[PROBLEM REQUIREMENTS] The answer must be every line of the records below that holds the word "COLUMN".

[PROVIDED DATA]
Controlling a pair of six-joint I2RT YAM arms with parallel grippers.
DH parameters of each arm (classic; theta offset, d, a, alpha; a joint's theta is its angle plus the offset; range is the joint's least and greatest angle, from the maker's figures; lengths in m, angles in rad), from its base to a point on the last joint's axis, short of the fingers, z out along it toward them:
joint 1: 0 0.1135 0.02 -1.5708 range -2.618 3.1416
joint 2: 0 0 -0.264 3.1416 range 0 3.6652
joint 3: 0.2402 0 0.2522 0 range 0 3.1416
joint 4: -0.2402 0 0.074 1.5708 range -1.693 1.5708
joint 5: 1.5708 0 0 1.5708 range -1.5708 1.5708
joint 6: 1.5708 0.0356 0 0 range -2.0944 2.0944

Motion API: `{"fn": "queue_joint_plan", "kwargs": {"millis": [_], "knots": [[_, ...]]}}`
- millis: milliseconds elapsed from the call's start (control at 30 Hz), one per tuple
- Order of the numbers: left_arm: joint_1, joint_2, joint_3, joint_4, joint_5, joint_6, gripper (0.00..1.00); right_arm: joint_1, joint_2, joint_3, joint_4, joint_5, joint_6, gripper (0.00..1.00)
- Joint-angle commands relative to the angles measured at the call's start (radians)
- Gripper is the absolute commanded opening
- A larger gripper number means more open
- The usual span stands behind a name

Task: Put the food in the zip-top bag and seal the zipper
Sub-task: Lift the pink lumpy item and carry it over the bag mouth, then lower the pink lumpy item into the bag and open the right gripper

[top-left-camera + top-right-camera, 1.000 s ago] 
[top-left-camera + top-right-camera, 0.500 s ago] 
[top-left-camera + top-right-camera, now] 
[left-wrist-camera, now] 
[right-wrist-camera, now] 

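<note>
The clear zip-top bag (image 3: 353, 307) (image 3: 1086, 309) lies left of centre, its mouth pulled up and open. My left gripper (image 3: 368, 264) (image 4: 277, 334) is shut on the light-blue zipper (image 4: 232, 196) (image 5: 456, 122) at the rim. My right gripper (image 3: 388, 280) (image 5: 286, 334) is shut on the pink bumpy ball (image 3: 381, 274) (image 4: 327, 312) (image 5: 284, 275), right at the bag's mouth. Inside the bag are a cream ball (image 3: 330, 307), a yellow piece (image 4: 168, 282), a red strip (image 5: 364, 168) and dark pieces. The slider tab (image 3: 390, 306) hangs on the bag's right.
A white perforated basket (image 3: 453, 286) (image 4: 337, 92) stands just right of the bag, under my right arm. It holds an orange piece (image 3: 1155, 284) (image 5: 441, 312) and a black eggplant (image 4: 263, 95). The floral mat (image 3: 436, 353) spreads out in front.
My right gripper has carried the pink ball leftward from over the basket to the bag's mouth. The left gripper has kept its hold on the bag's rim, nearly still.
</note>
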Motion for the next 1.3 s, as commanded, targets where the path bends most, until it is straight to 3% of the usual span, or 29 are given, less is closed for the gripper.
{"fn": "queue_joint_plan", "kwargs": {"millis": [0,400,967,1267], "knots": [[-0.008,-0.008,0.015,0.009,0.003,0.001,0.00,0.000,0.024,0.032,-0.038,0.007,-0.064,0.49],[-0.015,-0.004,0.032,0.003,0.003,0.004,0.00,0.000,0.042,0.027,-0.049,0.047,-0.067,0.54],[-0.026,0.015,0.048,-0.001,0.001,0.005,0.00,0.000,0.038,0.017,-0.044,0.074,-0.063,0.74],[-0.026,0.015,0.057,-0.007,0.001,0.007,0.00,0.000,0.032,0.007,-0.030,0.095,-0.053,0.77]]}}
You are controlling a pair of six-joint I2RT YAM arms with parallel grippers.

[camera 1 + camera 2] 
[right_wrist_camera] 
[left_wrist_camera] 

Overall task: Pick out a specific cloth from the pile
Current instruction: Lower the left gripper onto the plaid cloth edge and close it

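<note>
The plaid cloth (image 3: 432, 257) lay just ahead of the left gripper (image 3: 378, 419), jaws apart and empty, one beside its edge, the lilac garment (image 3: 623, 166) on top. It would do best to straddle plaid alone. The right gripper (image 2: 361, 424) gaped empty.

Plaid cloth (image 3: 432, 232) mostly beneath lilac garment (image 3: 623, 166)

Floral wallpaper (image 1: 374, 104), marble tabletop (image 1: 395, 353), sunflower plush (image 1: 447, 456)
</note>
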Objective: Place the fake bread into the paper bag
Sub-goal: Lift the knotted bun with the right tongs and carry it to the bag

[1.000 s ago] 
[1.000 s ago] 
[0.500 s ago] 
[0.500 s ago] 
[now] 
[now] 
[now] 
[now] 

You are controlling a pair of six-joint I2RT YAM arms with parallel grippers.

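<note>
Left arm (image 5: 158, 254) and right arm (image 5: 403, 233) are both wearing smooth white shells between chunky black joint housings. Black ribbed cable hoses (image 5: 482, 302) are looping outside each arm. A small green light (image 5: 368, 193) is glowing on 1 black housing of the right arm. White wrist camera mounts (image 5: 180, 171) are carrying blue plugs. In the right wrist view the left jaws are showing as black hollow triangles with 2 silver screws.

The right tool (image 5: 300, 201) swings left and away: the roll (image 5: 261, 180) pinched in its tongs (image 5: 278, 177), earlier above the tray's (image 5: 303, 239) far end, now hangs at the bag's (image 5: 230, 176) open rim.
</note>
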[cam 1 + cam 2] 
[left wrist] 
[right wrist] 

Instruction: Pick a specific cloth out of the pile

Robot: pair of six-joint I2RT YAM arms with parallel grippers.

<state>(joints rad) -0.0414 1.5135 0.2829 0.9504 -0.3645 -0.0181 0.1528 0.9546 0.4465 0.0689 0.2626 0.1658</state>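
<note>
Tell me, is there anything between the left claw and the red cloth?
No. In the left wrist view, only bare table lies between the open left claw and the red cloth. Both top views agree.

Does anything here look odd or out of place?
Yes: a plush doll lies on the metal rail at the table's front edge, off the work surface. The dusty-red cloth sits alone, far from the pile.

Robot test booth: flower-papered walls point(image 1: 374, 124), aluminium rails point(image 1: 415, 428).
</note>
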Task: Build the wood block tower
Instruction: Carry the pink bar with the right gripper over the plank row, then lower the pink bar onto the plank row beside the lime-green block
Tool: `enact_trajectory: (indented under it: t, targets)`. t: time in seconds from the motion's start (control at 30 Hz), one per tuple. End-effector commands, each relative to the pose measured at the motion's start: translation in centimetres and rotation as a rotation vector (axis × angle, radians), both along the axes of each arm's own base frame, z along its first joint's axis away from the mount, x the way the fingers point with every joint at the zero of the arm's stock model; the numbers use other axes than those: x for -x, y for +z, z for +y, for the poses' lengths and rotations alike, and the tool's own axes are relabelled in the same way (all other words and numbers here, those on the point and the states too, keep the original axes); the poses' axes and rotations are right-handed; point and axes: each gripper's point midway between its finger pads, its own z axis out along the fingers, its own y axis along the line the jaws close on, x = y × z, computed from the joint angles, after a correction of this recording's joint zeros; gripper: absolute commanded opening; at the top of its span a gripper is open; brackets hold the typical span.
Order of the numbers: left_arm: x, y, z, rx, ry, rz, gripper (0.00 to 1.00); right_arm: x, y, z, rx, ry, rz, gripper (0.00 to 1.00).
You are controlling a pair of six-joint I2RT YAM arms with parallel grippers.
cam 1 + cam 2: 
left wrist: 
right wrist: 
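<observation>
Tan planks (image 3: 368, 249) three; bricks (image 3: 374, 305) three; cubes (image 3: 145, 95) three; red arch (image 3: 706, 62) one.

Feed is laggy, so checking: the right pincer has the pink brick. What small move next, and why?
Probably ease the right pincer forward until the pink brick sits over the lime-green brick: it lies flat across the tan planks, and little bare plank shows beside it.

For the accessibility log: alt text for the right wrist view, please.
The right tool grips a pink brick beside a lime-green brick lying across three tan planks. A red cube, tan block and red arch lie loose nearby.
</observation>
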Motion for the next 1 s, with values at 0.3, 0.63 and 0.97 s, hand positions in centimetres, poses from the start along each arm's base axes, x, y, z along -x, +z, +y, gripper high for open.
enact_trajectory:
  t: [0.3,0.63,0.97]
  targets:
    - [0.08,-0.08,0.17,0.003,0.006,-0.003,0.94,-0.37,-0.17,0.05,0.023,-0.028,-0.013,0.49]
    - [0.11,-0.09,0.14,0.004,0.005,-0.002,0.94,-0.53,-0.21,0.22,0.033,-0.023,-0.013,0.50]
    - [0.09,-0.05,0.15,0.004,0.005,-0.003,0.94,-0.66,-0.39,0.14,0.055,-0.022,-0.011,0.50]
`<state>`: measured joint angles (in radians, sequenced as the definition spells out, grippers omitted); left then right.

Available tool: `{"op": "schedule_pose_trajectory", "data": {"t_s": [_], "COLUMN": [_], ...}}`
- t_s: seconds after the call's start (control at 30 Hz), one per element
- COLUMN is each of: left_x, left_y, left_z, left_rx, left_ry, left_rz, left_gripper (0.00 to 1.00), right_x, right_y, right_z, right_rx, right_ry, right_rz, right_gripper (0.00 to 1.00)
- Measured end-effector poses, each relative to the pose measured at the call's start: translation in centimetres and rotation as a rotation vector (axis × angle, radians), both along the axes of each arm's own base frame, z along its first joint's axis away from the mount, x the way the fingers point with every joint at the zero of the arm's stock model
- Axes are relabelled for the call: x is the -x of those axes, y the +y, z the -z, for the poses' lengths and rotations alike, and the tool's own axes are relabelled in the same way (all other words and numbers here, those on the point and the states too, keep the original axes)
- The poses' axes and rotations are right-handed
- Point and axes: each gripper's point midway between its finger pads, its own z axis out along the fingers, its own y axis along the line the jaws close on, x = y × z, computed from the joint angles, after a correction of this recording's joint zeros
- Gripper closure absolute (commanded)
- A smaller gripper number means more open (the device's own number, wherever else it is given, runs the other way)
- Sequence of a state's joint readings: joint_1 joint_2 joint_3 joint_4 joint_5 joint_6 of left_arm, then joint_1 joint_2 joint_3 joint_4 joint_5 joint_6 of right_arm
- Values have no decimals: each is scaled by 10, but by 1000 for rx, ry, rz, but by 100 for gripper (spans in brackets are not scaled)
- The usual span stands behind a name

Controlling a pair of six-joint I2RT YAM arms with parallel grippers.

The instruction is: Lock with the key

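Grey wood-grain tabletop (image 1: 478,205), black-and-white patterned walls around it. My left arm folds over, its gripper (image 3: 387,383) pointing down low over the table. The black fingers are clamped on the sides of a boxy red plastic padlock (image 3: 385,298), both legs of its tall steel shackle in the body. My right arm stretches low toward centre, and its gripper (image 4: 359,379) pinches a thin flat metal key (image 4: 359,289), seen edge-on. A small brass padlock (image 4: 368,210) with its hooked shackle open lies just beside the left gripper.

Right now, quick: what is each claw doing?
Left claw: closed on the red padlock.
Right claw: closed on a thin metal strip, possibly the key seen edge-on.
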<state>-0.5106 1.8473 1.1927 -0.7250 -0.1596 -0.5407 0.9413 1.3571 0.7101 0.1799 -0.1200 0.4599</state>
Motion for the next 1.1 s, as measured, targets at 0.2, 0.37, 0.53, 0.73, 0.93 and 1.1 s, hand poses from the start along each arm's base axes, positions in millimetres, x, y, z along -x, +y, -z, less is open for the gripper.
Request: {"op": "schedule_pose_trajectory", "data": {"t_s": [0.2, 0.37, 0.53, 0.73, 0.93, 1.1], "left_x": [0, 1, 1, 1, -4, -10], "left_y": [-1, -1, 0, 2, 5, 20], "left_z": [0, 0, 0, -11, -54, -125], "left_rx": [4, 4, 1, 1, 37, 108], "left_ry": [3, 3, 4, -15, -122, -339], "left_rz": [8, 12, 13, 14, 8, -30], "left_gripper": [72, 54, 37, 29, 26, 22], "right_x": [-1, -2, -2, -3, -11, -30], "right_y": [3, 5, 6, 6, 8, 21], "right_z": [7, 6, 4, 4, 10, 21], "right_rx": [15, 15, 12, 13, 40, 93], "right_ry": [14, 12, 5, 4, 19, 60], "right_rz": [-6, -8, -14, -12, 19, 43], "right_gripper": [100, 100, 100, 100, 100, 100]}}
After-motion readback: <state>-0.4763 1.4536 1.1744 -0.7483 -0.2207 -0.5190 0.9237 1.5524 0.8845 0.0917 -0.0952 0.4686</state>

[THE COMPLETED TASK]
Available tool: `{"op": "schedule_pose_trajectory", "data": {"t_s": [_], "COLUMN": [_], ...}}`
- COLUMN is each of: left_x, left_y, left_z, left_rx, left_ry, left_rz, left_gripper (0.00 to 1.00), right_x, right_y, right_z, right_rx, right_ry, right_rz, right_gripper (0.00 to 1.00)

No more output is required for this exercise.